MIRNAS AS DIAGNOSTIC BIOMARKERS FOR GC

MiRNAs represent a class of small non-coding RNAs (19-25 nucleotides) involved by epigenetic mechanisms in many cellular processes, such as differentiation, proliferation, and apoptosis. These molecules, that seem to present specific expression signatures in normal and tumor gastric tissue, can act as oncogenes and/or tumor suppressors depending on the role of the target mRNA/gene[55].

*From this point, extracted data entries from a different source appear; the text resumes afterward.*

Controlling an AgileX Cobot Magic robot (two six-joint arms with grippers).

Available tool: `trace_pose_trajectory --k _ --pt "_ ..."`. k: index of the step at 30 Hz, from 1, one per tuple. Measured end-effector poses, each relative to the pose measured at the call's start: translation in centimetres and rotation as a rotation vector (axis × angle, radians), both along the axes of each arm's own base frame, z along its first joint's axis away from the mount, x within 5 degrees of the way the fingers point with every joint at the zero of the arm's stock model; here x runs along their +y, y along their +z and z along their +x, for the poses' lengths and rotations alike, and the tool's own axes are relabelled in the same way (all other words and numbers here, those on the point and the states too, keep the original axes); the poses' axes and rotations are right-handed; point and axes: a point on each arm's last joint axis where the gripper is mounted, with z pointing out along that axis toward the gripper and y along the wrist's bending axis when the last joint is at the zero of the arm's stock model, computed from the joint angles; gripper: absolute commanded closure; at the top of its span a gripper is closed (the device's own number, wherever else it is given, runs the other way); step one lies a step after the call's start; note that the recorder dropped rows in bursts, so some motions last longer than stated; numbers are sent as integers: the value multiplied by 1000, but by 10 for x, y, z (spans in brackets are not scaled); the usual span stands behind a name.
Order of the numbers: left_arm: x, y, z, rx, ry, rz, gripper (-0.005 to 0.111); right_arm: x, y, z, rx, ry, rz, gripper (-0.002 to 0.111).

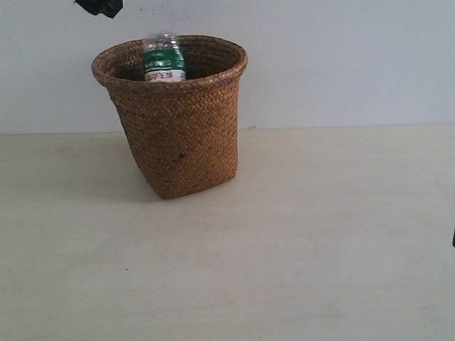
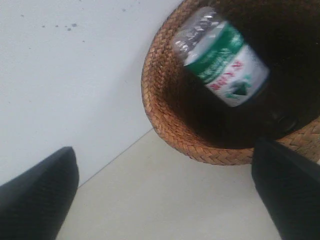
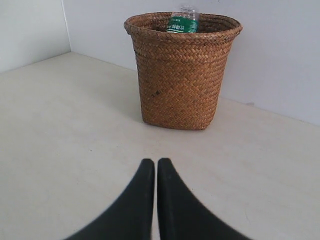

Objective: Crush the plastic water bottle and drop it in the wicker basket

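The plastic water bottle (image 1: 165, 60) sticks partly out of the mouth of the wicker basket (image 1: 178, 135), its green-and-white label showing above the rim. In the left wrist view the bottle (image 2: 222, 57) is blurred and tilted inside the basket's dark opening, past the rim (image 2: 165, 125). My left gripper (image 2: 164, 152) is open and holds nothing, up beside the basket's rim; only a black bit of it (image 1: 99, 6) shows at the exterior view's top. My right gripper (image 3: 156, 161) is shut and empty, low over the table, well short of the basket (image 3: 182, 75) and bottle (image 3: 182, 22).
The basket stands on a pale table (image 1: 320, 234) close to a white wall (image 1: 341, 57). A dark sliver of the right arm (image 1: 453, 238) shows at the exterior view's right edge.
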Motion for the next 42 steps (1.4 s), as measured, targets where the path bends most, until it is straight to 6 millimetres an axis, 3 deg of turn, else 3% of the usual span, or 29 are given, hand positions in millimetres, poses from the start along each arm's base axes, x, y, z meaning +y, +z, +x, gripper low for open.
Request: trace_pose_trajectory --k 4,14,42 --pt "1 -1 -1 15 8 5 32 0 0 0 0 0 0 108" --pt "-4 -6 -5 88 1 -62 101 0 0 0 1 0 1 108" --pt "-3 -8 -6 112 9 -61 103 0 0 0 1 0 1 108"
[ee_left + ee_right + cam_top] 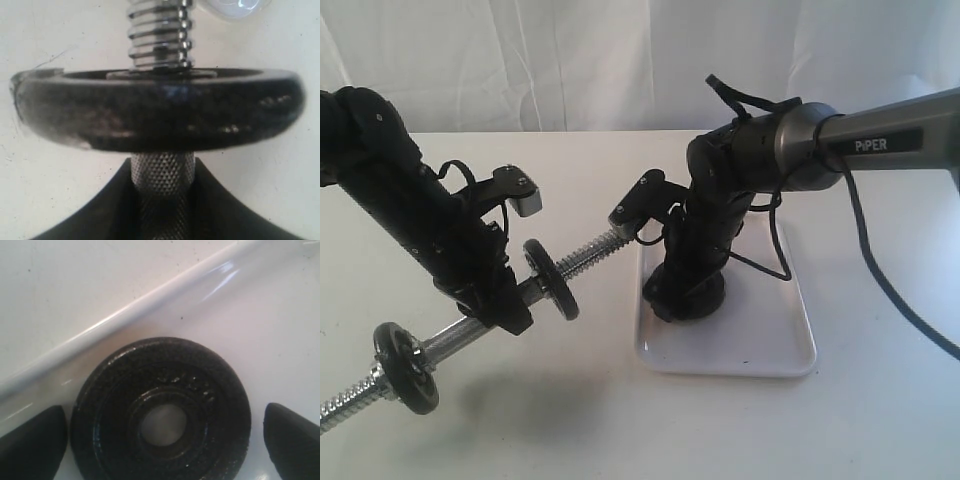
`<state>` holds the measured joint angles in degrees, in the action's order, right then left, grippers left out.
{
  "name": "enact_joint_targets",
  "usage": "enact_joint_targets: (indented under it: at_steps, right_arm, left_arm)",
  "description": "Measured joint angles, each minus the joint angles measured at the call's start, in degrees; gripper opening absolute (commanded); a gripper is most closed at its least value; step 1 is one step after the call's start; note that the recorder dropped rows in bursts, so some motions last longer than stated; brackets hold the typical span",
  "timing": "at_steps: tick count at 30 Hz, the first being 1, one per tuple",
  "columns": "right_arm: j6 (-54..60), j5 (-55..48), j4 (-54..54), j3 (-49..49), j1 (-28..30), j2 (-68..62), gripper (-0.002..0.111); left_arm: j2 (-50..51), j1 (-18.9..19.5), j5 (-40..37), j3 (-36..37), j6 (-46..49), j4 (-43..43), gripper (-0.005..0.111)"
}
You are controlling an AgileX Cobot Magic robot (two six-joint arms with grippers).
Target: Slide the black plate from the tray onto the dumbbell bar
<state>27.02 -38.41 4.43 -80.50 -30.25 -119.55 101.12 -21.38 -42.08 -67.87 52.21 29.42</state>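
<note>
Exterior view, black plate (200, 405) hidden by wide right jaws, left jaws holding bar (455, 342)

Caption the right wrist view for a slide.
Open end effector flanks the black plate lying flat in the tray.
</note>
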Motion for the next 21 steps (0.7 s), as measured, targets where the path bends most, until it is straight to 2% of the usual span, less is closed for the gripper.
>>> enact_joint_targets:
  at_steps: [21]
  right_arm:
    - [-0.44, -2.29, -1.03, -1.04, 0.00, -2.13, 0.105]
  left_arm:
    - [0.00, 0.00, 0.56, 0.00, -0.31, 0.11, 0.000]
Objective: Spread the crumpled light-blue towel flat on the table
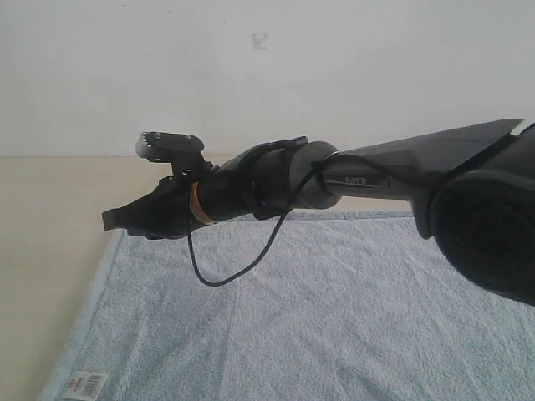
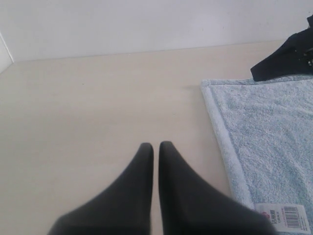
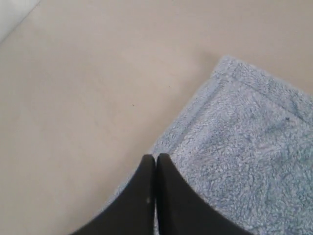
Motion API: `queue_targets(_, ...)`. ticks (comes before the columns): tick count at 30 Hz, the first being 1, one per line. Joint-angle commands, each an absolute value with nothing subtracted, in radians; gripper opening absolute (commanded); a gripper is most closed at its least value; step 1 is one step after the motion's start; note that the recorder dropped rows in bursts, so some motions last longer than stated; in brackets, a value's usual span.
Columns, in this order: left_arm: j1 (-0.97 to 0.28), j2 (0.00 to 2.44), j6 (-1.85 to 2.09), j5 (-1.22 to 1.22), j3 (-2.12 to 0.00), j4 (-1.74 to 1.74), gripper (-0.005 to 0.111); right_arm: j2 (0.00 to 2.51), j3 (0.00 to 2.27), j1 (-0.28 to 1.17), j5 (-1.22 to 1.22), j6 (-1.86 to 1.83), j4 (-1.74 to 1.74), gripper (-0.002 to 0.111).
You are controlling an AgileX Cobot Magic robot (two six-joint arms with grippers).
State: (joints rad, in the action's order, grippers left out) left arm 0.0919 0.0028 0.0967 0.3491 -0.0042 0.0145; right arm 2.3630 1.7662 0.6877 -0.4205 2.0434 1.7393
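The light-blue towel lies spread out over the table, its white label at the near left corner. My right gripper reaches across from the right and hovers over the towel's far left corner, shut with nothing held. In the right wrist view its fingertips sit above the hemmed edge of the towel. My left gripper is over bare table beside the towel's left edge, shut and empty. The label and the right gripper show in that view too.
A white wall rises behind the table's far edge. Bare beige table stretches left of the towel. The right arm's black cable hangs in a loop just above the towel.
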Motion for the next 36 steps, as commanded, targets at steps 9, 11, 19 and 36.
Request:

More studies suggested that miRNAs could be considered important potential biomarkers for gastric pathology as they are frequently found to be deregulated in gastric tissue in H. pylori infection, chronic gastritis, preneoplastic conditions such as atrophic gastritis and intestinal metaplasia, and also in early dysplasia and invasive cancer. Moreover, modifications of miRNA blood levels were also identified in GC patients supporting the development of new diagnostic and prognostic methods based on miRNA expression analysis[56].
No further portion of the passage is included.